- _Instructions to follow_: Transcribe all the data, leaving each word as it is.

- _Extracted entries_:
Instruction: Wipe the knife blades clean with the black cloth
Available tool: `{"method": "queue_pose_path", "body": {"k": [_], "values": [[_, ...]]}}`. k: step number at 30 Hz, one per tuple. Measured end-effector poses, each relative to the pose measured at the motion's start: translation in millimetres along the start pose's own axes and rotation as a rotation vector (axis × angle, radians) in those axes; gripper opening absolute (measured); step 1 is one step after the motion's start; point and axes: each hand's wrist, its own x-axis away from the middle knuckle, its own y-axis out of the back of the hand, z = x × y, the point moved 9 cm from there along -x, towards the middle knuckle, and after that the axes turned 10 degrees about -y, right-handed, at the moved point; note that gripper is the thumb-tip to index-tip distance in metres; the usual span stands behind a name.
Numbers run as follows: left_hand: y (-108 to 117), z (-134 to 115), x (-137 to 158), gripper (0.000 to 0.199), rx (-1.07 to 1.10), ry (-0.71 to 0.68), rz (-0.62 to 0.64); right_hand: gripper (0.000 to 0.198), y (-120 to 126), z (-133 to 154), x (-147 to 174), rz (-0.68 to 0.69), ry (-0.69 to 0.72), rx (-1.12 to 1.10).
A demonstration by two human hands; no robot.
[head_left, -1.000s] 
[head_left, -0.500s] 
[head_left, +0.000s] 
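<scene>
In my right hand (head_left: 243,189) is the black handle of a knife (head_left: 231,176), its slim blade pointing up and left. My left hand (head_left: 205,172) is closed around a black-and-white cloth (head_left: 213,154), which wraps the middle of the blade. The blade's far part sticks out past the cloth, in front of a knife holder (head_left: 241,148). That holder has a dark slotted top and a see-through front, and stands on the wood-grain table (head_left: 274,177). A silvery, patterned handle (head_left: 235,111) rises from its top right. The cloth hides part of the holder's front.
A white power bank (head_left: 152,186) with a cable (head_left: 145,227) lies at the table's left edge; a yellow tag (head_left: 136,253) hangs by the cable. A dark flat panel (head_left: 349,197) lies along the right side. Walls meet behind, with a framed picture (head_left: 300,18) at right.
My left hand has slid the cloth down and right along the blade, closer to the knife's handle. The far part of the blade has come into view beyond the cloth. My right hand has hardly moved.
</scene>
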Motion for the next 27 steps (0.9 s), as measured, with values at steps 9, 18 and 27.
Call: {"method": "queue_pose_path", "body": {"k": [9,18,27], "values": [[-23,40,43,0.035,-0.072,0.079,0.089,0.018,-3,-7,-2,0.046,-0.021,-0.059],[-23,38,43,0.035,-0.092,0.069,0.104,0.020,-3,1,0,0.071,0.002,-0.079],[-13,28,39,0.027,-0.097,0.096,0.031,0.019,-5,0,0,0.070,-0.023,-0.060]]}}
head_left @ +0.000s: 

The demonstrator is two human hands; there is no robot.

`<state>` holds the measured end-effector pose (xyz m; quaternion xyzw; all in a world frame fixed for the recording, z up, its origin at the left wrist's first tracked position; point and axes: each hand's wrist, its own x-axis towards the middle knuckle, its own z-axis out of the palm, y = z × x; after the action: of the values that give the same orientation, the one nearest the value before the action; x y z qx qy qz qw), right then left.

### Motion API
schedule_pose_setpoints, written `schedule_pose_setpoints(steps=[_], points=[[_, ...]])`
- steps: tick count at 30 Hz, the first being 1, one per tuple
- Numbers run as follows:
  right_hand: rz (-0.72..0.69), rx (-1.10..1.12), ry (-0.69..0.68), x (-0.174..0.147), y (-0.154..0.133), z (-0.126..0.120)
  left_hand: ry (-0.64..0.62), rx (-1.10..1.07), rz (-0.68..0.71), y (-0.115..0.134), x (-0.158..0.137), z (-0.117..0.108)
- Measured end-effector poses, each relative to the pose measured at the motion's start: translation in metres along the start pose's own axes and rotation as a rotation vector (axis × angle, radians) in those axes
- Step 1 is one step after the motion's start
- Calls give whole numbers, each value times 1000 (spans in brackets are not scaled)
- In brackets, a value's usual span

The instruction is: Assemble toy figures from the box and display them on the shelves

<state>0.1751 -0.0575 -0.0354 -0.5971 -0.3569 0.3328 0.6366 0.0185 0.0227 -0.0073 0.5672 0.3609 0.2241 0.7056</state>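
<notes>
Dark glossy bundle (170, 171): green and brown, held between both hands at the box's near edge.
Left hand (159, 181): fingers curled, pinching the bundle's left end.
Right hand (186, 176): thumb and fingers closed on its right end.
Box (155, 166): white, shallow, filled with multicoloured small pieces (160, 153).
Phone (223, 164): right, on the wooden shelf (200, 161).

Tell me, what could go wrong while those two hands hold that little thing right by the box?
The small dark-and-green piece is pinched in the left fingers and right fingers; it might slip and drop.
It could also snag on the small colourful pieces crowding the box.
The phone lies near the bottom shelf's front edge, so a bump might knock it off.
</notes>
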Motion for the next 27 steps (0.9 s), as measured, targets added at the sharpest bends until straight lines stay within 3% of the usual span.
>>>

- _Answer to this task_:
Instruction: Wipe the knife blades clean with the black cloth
Available tool: `{"method": "queue_pose_path", "body": {"k": [_], "values": [[_, ...]]}}`. k: step number at 30 Hz, one per tuple. Measured end-effector poses, each relative to the pose measured at the motion's start: translation in millimetres along the start pose's own axes and rotation as a rotation vector (axis × angle, radians) in those axes; gripper opening absolute (measured); step 1 is one step after the motion's start; point and axes: each hand's wrist, its own x-axis away from the middle knuckle, its own y-axis out of the back of the hand, z = x × y, the point moved 9 cm from there along -x, towards the middle knuckle, and after that the axes turned 10 degrees about -y, right-handed, at the moved point; note that gripper is the thumb-tip to index-tip distance in metres; the usual span stands behind a name.
Numbers run as follows: left_hand: y (-108 to 117), z (-134 to 115), x (-137 to 158), gripper (0.000 to 0.199), rx (-1.07 to 1.10), ry (-0.71 to 0.68), rz (-0.62 to 0.64); right_hand: gripper (0.000 to 0.198), y (-120 to 126), z (-133 to 154), x (-147 to 174), rz (-0.68 to 0.69), ry (-0.69 to 0.72), rx (-1.12 to 1.10).
A demonstration by two human hands; no robot.
[head_left, -1.000s] 
[head_left, -0.500s] 
[head_left, +0.000s] 
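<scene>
In my right hand (head_left: 243,189) is the black handle of a knife (head_left: 231,176), its slim blade pointing up and left. My left hand (head_left: 205,172) is closed around a black-and-white cloth (head_left: 213,154), which wraps the middle of the blade. The blade's far part sticks out past the cloth, in front of a knife holder (head_left: 241,148). That holder has a dark slotted top and a see-through front, and stands on the wood-grain table (head_left: 274,177). A silvery, patterned handle (head_left: 235,111) rises from its top right. The cloth hides part of the holder's front.
A white power bank (head_left: 152,186) with a cable (head_left: 145,227) lies at the table's left edge; a yellow tag (head_left: 136,253) hangs by the cable. A dark flat panel (head_left: 349,197) lies along the right side. Walls meet behind, with a framed picture (head_left: 300,18) at right.
My left hand has slid the cloth down and right along the blade, closer to the knife's handle. The far part of the blade has come into view beyond the cloth. My right hand has hardly moved.
</scene>
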Motion for the next 27 steps (0.9 s), as measured, with values at steps 9, 18 and 27.
Call: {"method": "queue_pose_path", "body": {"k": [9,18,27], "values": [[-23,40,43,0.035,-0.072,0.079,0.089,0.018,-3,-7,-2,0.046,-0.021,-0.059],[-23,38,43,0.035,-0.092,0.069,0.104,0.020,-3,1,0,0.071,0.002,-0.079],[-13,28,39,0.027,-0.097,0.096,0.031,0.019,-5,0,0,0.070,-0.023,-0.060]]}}
head_left @ +0.000s: 

The demonstrator is two human hands; there is no robot.

`<state>` holds the measured end-effector pose (xyz m; quaternion xyzw; all in a world frame fixed for the recording, z up, its origin at the left wrist's first tracked position; point and axes: each hand's wrist, its own x-axis towards the middle knuckle, its own z-axis out of the palm, y = z × x; after the action: of the values that give the same orientation, the one nearest the value before the action; x y z qx qy qz qw), right then left.

### Motion API
schedule_pose_setpoints, written `schedule_pose_setpoints(steps=[_], points=[[_, ...]])`
- steps: tick count at 30 Hz, the first being 1, one per tuple
- Numbers run as follows:
  right_hand: rz (-0.72..0.69), rx (-1.10..1.12), ry (-0.69..0.68), x (-0.174..0.147), y (-0.154..0.133), z (-0.126..0.120)
  left_hand: ry (-0.64..0.62), rx (-1.10..1.07), rz (-0.68..0.71), y (-0.115..0.134), x (-0.158..0.137), z (-0.117..0.108)
- Measured end-effector poses, each relative to the pose measured at the motion's start: translation in metres along the start pose's own axes and rotation as a rotation vector (axis × angle, radians) in those axes
- Step 1 is one step after the motion's start
- Calls give whole numbers, each value times 1000 (spans in brackets are not scaled)
- In brackets, a value's usual span

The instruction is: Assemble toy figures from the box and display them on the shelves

<state>0.1751 -0.0575 -0.0354 -0.5971 -0.3569 0.3328 0.6366 0.0185 0.0227 -0.0073 0.5672 0.3609 0.2241 0.7056</state>
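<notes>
Dark glossy bundle (170, 171): green and brown, held between both hands at the box's near edge.
Left hand (159, 181): fingers curled, pinching the bundle's left end.
Right hand (186, 176): thumb and fingers closed on its right end.
Box (155, 166): white, shallow, filled with multicoloured small pieces (160, 153).
Phone (223, 164): right, on the wooden shelf (200, 161).

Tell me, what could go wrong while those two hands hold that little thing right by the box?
The small dark-and-green piece is pinched in the left fingers and right fingers; it might slip and drop.
It could also snag on the small colourful pieces crowding the box.
The phone lies near the bottom shelf's front edge, so a bump might knock it off.
</notes>
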Motion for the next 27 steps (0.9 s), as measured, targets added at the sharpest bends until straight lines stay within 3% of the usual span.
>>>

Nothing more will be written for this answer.